Grant v. Asmuth

195 Wis. 458 | Wis. | 1928

Eschweiler, J.

The complaint and answer show the following state of facts:

On February 24, 1926, the defendant, Conrad Asmuth, was driving his automobile- on a public highway in said Racine county, his wife, Loa Asmuth, being with him. Their automobile collided with an automobile driven by Grant, the plaintiff here. Thereafter said Conrad Asmuth and his wife Loa each instituted an action in tort against Grant to *460recover their respective damages arising from such collision. For convenience of trial the two actions were tried together with a single verdict, which, as modified by the trial court, resulted in a judgment in favor of said Loa Asmuth of $2,000 damages against Grant and a judgment of dismissal upon the merits of the action brought by Conrad Asmuth, and separate judgments were so entered.

On March 17, 1927, Grant paid in full the said judgment in favor of Loa Asmuth and was released and discharged therefrom, and now seeks to recover from the defendant here one half of the amount so paid.

The judgment of dismissal in the action by Conrad Asmuth was because of a finding by the jury in that trial to the effect that he had failed to exercise ordinary care for his own safety, thereby proximately contributing to the collision. It further appeared from the pleadings that the defendant here was interested in and a witness and testified on behalf of his wife in her action. The answer herein also alleges that the injuries sustained by the said Loa Asmuth were proximately caused by the negligence of the plaintiff, Grant, and not by reason of any negligence on the part of the defendant here.

The theory upon which judgment was here granted in favor of the plaintiff was that the issue as to whether or not there was a want of ordinary care on the part of Conrad Asmuth which proximately contributed to cause the collision and consequent injuries to Loa Asmuth, was fully and finally determined in the former trial by the jury’s finding of Conrad Asmuth’s contributory negligence.

The issue there and thus determined, however, was only this: that some negligence on Conrad Asmuth’s part prevented recovery from Grant for his own injuries. It did not then and there determine the separate and distinct issue of whether Loa Asmuth was entitled to recover from her husband for the same injuries. Upon the .question as to whether *461there was actionable negligence by Conrad Asmuth towards the passenger in his automobile, Loa Asmuth, and of her possible contributory negligence so far as he was concerned, the latter has not yet had his day in court upon the trial of issues framed to meet such question, and until it has been? properly determined by judgment to that effect that Conrad; Asmuth is also responsible to Loa Asmuth for her injuries arising out of this collision, the plaintiff, Grant, cannot com-; pel contribution from Conrad Asmuth as a joint tortfeasor.;

If the respective actions of Conrad and Loa Asmuth against Grant for their injuries had been tried independently, as they must be brought independently (Brickner v. Kopmeier, 133 Wis. 582, 113 N. W. 414), and separate but similar verdicts had been rendered in each as in the joint trial, the finding in such separate trial as to contributory negligence of Conrad Asmuth defeating his right to recover against Grant and the consequent judgment of dismissal would not have been binding for or against Conrad Asmuth in any independent action that Loa Asmuth might have brought against him to recover for the same injuries, either disregarding possible liability of Grant, or on a claim of the two being joint tortfeasors, the parties would have been different and the issues presented would have been different.

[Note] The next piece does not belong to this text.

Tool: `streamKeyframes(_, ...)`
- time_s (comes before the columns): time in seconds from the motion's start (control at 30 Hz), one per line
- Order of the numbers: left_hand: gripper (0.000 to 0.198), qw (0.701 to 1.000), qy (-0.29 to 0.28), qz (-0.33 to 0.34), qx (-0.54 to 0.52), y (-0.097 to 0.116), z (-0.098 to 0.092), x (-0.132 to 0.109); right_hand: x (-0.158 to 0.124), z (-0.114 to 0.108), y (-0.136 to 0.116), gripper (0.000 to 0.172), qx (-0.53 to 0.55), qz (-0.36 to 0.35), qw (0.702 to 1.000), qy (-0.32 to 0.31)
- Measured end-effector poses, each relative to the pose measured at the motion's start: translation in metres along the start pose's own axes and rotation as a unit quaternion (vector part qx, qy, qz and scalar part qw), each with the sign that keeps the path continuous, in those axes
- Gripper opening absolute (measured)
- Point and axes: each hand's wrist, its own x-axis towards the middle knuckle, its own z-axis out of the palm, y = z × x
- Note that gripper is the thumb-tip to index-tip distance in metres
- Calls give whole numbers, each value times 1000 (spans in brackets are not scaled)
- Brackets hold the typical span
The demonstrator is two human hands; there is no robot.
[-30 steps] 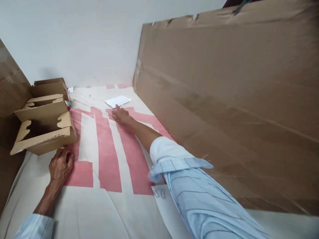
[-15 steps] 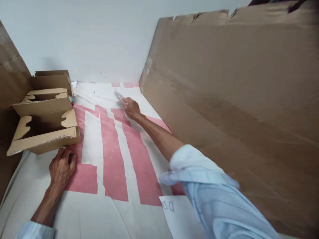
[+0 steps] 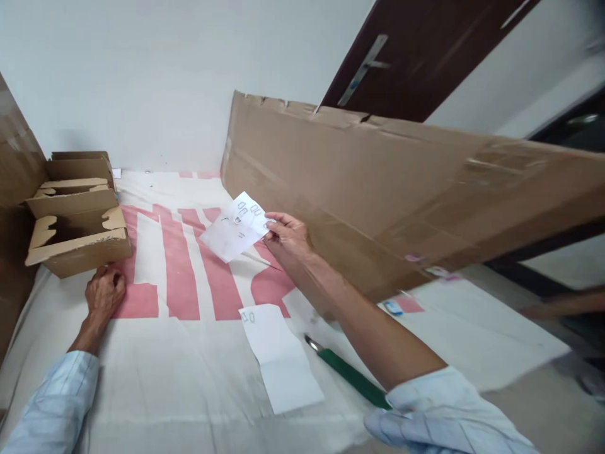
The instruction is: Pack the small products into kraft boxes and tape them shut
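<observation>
My right hand (image 3: pixel 289 234) pinches the right edge of a white sheet of paper (image 3: pixel 227 230) between thumb and fingers. The sheet is tilted above the cloth and bears small hand-drawn rectangles and marks. My left hand (image 3: pixel 104 291) rests on the cloth, fingers curled in, close to the front cardboard box (image 3: pixel 89 255); nothing shows in it. A second white paper (image 3: pixel 283 366), creased across its middle, lies flat with two small drawn rectangles at its upper left. Right of it lies a tool with a green handle (image 3: pixel 352 378) and a metal end, partly under my right forearm.
A white cloth with red printing (image 3: pixel 182 277) covers the surface. More open cardboard boxes (image 3: pixel 78 167) stand behind the front one. A tall cardboard panel (image 3: pixel 340 170) borders the right side, with a dark door (image 3: pixel 416 57) beyond. A blue-and-pink item (image 3: pixel 393 307) lies at right.
My right hand has come back from the far end of the cloth, where it held a pale thing, and now holds up the marked sheet. The view has turned right. My left hand stays by the box.
</observation>
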Motion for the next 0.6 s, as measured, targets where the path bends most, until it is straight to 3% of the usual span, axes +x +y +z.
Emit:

Had' Loa Asmuth elected to sue her husband and Grant in the one action as joint tortfeasors, either or both responsible to her for her injuries, then it might well have been therein determined, upon questions framed to meet such an assertion of liability of Conrad Asmuth for her injuries, so that such trial could have settled all and any issues as between Conrad Asmuth and Grant as to their respective responsibility for all or none of the injuries to Loa Asmuth or as to the right of contribution between them. Then we should have had the situation considered and discussed in Wait v. Pierce, 191 Wis. 202, 209 N. W. 475, relied upon by respondent, for, as is pointed out in that case (p. 229), it is *462only when they have been subjected to an established common liability and one has paid more than his equitable share of such common obligation that the right to contribution arises. As yet, however, it has not been determined that there was such a common liability for the injuries to Loa Asmuth.

That Conrad Asmuth may have been actively interested on behalf of the wife in her action to recover damages against Grant does not now foreclose him from asserting at the first opportunity, and such as is here presented, a denial of liability on his part for the injuries to his wife.

By the Court. — Judgment reversed, and cause remanded for further proceedings.